Blind Spot Discovery
AUDIENCE
Testers, Whole Team
We discover the gaps in our thinking.
Fluent Delivering teams are very good at building quality into their code, as you saw in the previous practice. But nobody’s perfect, and teams have blind spots. Blind spot discovery is a way of finding those gaps.
To find blind spots, look at the assumptions your team makes, and consider the pressures and constraints team members are under. Imagine what risks the team might be facing and what team members might falsely believe to be true. Make a hypothesis about the blind spots that could occur as a result and investigate to see if your guess is right. Testers tend to be particularly good at this.
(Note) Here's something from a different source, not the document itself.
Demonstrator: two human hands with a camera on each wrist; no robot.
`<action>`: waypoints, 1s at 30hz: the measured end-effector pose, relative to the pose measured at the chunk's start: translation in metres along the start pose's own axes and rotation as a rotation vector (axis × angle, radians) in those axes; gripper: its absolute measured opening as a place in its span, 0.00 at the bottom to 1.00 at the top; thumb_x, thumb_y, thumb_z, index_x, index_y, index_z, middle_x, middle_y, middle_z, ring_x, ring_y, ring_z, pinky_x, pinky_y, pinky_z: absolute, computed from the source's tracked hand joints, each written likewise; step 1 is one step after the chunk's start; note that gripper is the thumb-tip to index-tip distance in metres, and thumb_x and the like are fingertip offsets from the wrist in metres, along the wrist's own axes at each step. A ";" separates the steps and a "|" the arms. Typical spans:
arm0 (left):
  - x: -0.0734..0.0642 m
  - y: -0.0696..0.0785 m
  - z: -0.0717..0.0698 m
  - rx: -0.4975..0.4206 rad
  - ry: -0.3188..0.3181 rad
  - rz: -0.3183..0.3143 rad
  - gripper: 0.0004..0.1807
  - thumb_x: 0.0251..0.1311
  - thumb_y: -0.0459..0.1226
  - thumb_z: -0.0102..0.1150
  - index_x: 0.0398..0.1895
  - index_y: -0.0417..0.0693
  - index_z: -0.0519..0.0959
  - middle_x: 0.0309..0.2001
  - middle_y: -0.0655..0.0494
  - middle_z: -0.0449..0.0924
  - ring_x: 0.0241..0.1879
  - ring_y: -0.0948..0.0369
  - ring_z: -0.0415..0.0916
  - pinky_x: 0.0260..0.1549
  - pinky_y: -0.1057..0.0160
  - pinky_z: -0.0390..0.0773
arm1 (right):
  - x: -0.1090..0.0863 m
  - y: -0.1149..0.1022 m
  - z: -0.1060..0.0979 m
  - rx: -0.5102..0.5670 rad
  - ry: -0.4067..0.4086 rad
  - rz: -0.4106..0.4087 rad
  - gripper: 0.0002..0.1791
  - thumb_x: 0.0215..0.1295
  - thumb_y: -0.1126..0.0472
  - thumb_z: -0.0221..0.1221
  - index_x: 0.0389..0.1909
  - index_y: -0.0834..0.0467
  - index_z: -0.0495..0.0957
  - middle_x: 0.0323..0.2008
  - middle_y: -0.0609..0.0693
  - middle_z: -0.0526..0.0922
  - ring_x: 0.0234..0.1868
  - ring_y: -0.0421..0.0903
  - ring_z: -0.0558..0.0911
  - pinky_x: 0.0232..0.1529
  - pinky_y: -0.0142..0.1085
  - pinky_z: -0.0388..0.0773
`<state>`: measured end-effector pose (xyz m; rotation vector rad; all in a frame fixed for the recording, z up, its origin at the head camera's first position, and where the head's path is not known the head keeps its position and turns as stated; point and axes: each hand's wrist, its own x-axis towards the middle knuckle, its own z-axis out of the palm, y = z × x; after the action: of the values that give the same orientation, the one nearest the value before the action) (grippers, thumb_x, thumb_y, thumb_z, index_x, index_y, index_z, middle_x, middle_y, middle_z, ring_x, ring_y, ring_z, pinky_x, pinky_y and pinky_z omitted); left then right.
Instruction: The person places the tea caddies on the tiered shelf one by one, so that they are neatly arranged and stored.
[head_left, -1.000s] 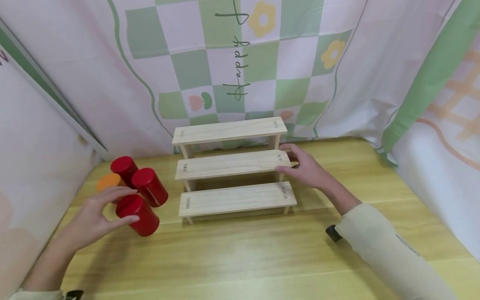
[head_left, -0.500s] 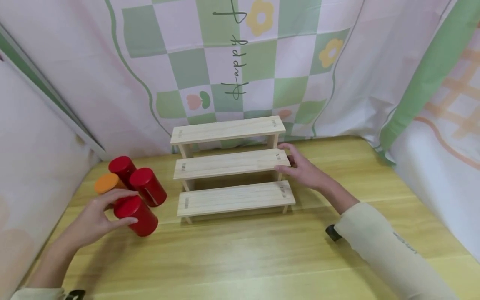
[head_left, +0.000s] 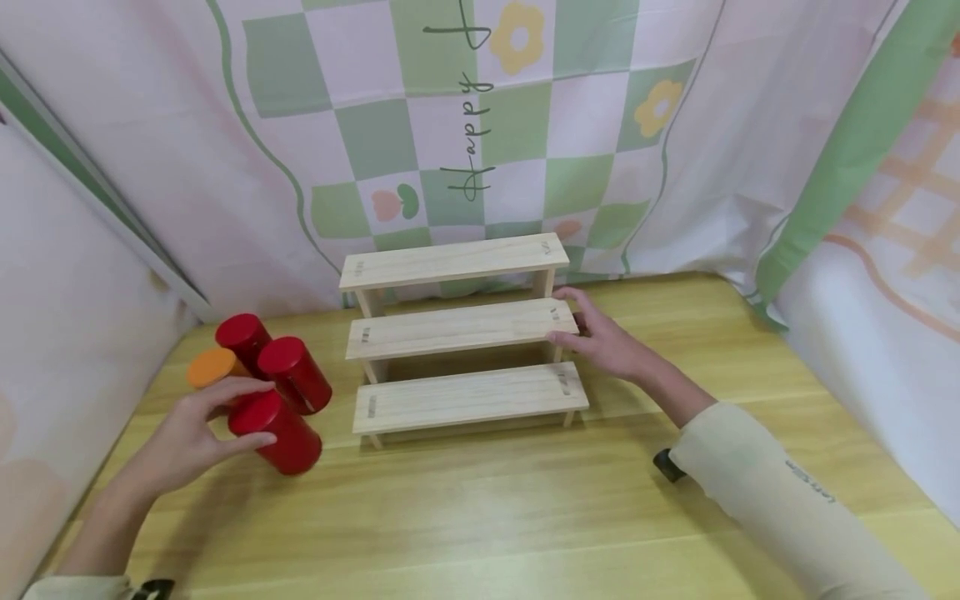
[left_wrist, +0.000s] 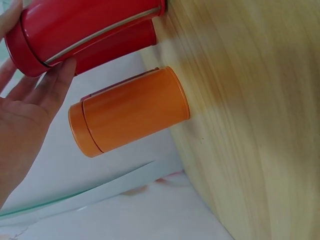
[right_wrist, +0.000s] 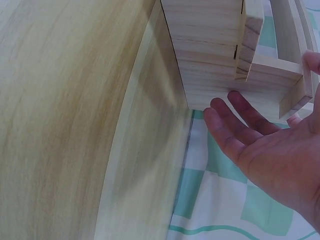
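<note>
My left hand [head_left: 183, 437] holds a red canister [head_left: 288, 442] by its lid end, thumb on the near side and fingers on the far side. The same canister [left_wrist: 90, 25] fills the top of the left wrist view. I cannot tell whether its base touches the table. Beyond it are two more red canisters [head_left: 300, 379] and an orange canister [head_left: 213, 367], partly hidden by the hand. My right hand [head_left: 609, 340] grips the right end of the middle step of a three-tier wooden shelf [head_left: 461, 329]. In the right wrist view, the lower fingers [right_wrist: 230, 127] are spread beside the side panel.
The wooden table [head_left: 480, 517] carries everything. A checked curtain [head_left: 480, 125] hangs close behind the shelf. White cloth [head_left: 67, 292] borders the left side, near the canisters. A green-edged curtain [head_left: 847, 167] stands at the right.
The base of the held red canister has swung slightly to the right while the left hand stays in place. The right hand and the shelf hold still; the view shifts a little.
</note>
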<state>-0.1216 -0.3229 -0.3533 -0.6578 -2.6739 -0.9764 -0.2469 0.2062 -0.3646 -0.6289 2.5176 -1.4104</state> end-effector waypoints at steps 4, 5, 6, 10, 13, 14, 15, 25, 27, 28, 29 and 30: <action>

When you find a blind spot, don’t just fix the problem you found. Fix the gap. Think about how your approach to development allowed the bug to occur, then change your approach to prevent that category of bugs from happening again, as described in “Prevent systemic errors”.
Validated Learning
When people think about bugs, they often think about logic errors, UI errors, or production outages. But the blind spot I see most often is more fundamental, and more subtle.
More than anything else, teams build the wrong thing. To use Lean Startup terminology, they lack product-market fit. I think this happens because so many teams think of their job as building the product they were told to build. They act as obedient order-takers: a software factory designed to ingest stories in one end and plop software ...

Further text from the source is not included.